Hewitt Bernard, (1825 - 24 February 1893) was a Canadian lawyer, militia officer, editor, and civil servant.

== Life and career ==
Bernard was born in Spanish Town, Jamaica. He was educated in Bath, Somerset, England, and practiced law education in Jamaica until the death of his father in 1850. He came to British North America in 1851 to establish himself in law practice and settled in Barrie, Ontario, Canada, where he became part of local society. In 1854, he brought his mother and sister Agnes to live with him. About that time, he joined the local militia and eventually gained the rank of lieutenant-colonel. Bernard was a Freemason of Ionic Lodge, No. 25 (Ontario) of Toronto, resigning when he left to work in Quebec in 1859.

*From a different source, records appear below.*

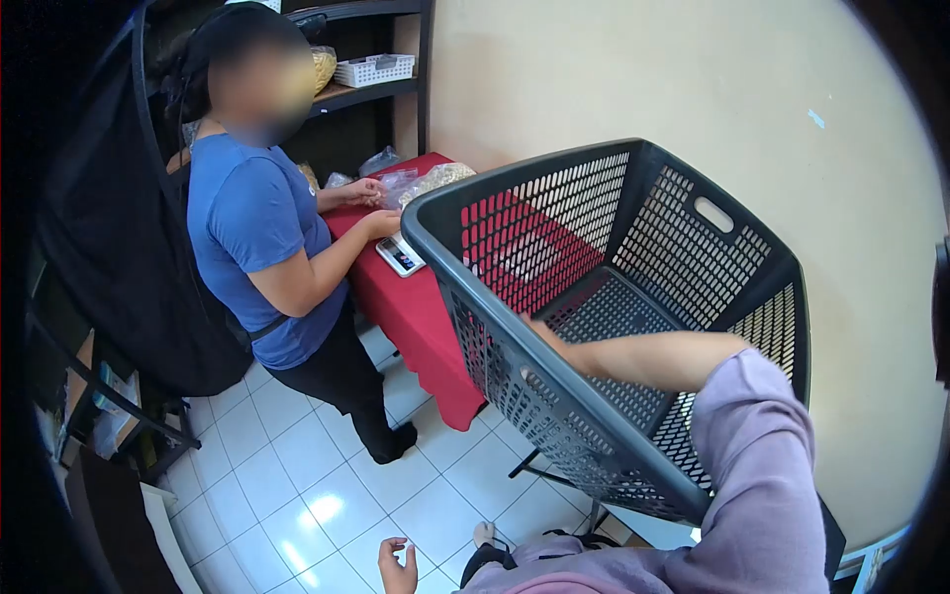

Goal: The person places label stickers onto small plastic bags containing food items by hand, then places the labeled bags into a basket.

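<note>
A large dark grey plastic basket (717, 272) with slatted walls fills the right half of the view, tilted, its inside showing. My right arm reaches over it, and my right hand (551, 342) is closed on the side wall just inside the rim, its fingers partly hidden and blurred. Low in the view, away from the basket, my left hand (398, 568) hangs over the tiled floor, fingers loosely curled and apart from the thumb, with nothing visible in it.
A person in a blue shirt (259, 223) stands at a table with a red cloth (416, 327), both hands near a small scale (400, 255) and clear plastic bags (435, 181). Behind are dark shelves with a white basket (376, 69). A beige wall stands at the right.
</note>
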Tool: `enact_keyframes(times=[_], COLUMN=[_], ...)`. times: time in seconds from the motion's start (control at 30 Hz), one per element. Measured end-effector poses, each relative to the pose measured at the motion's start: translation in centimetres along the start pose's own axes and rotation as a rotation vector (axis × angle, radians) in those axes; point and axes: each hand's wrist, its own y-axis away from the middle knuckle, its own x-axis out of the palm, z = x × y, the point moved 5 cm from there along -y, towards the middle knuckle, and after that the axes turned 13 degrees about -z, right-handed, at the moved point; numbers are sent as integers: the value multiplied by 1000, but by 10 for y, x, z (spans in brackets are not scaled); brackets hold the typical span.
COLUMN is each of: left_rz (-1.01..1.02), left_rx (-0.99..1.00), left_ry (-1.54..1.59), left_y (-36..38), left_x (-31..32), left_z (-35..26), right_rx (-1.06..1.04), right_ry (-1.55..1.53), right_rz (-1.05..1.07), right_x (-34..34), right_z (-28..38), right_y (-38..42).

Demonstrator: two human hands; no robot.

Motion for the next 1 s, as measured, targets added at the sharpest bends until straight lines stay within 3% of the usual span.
enact_keyframes(times=[0.13,0.2,0.3,0.43,0.47,0.5,0.53,0.6,0.63,0.73,0.8,0.87,0.9,1.0], left_rz=[27,98,303,645,797,950,983,1255,1265,1535,1603,1813,1833,1657], left_rx=[77,9,53,46,74,101,112,-36,-35,7,-23,342,295,477], left_ry=[22,0,-10,142,204,266,256,148,-97,95,47,14,84,340], left_y=[2,3,8,24,31,39,43,64,73,103,125,154,167,195], left_x=[1,9,33,76,86,97,104,120,117,149,168,189,199,239], left_z=[-1,-4,-8,-29,-41,-54,-67,-92,-141,-153,-174,-215,-235,-292], right_rx=[-172,-235,-449,-582,-483,-547,-497,-491,-461,-336,-333,-213,-165,-2], right_ry=[15,-89,-157,-181,-266,-240,-184,-86,-72,76,62,263,236,130], right_rz=[-191,-203,-362,-574,-552,-612,-689,-832,-850,-871,-950,-975,-987,-1023], right_x=[-101,-140,-198,-290,-312,-337,-359,-400,-414,-442,-444,-436,-426,-373], right_z=[77,96,120,138,143,138,136,119,108,68,30,-16,-42,-110], right_y=[33,42,60,100,122,135,158,199,223,296,341,383,402,447])
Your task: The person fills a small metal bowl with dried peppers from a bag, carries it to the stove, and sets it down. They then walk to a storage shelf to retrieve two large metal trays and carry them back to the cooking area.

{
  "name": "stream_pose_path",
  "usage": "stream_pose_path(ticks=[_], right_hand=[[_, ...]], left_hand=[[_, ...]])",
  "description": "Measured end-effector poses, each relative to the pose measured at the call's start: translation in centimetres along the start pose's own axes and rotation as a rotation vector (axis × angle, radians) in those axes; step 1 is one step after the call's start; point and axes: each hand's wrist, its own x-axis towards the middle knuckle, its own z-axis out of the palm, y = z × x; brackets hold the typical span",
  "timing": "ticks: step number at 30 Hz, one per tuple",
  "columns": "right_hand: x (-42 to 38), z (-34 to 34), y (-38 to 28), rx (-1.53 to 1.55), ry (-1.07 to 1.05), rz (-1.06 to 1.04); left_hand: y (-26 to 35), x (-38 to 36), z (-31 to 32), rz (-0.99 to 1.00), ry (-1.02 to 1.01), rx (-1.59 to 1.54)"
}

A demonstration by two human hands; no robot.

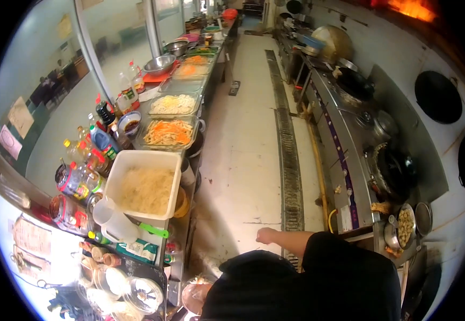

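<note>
My right hand (pixel 267 236) hangs over the walkway with its fingers curled into a loose fist, and nothing shows in it. The bare forearm runs back to a black sleeve (pixel 345 262). Below and around it lie the pale floor (pixel 232 203) and a long drain grate (pixel 288 176). My left hand does not show. A round pinkish-brown thing (pixel 194 297) sits low beside my dark clothing, partly covered by it.
Along the left counter stand a white tub (pixel 145 184) of yellowish food, a tray of shredded vegetables (pixel 168 132), sauce bottles (pixel 103 140), a plastic jug (pixel 115 220) and a green handle (pixel 153 230). Stoves with a black wok (pixel 395 171) and a pot of pale pieces (pixel 405 227) line the right.
</note>
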Motion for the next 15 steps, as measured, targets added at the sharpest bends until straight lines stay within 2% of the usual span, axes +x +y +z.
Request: stream_pose_path(ticks=[2,6,8,15], right_hand=[[1.7,0.3,-1.4,-0.082,0.038,-0.111],[4.2,0.1,-4.7,-0.186,-0.020,-0.179],[4.4,-1.2,-7.3,-0.152,-0.160,-0.108],[6.6,-1.6,-12.4,-0.208,-0.183,-0.285]], left_hand=[[0.3,-0.2,0.0,-0.027,-0.009,-0.010],[0.3,-0.7,-0.1,-0.075,-0.025,-0.028],[0.4,-0.9,-0.1,-0.094,-0.030,-0.043],[0.2,-1.1,0.0,-0.127,-0.042,-0.059]])
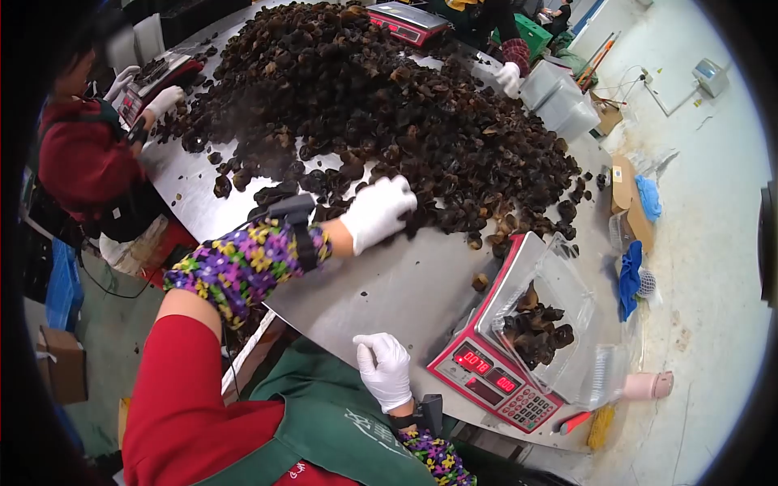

Bernard was a successful lawyer and co-editor of the Upper Canada Law Journal when he became the private secretary of Attorney General John A. Macdonald in 1857. He soon became chief clerk, and he was the recording secretary at the Charlottetown Conference in 1864.

In February 1867, Bernard's sister Agnes married John A. Macdonald, who became the prime minister of Canada a few months later. Bernard was a very good friend of Macdonald before he became Macdonald's brother-in-law.

After Confederation, Bernard served as the private secretary to the prime minister between 1867 and 1873. He was also the Deputy Minister of Justice from 1868 to 1876. Bernard was succeeded in that position by Zebulon Aiton Lash.

Some historians, such as P. B. Waite, consider Bernard to be a Father of Confederation. In 1872, he was made a Companion of the Order of St Michael and St George.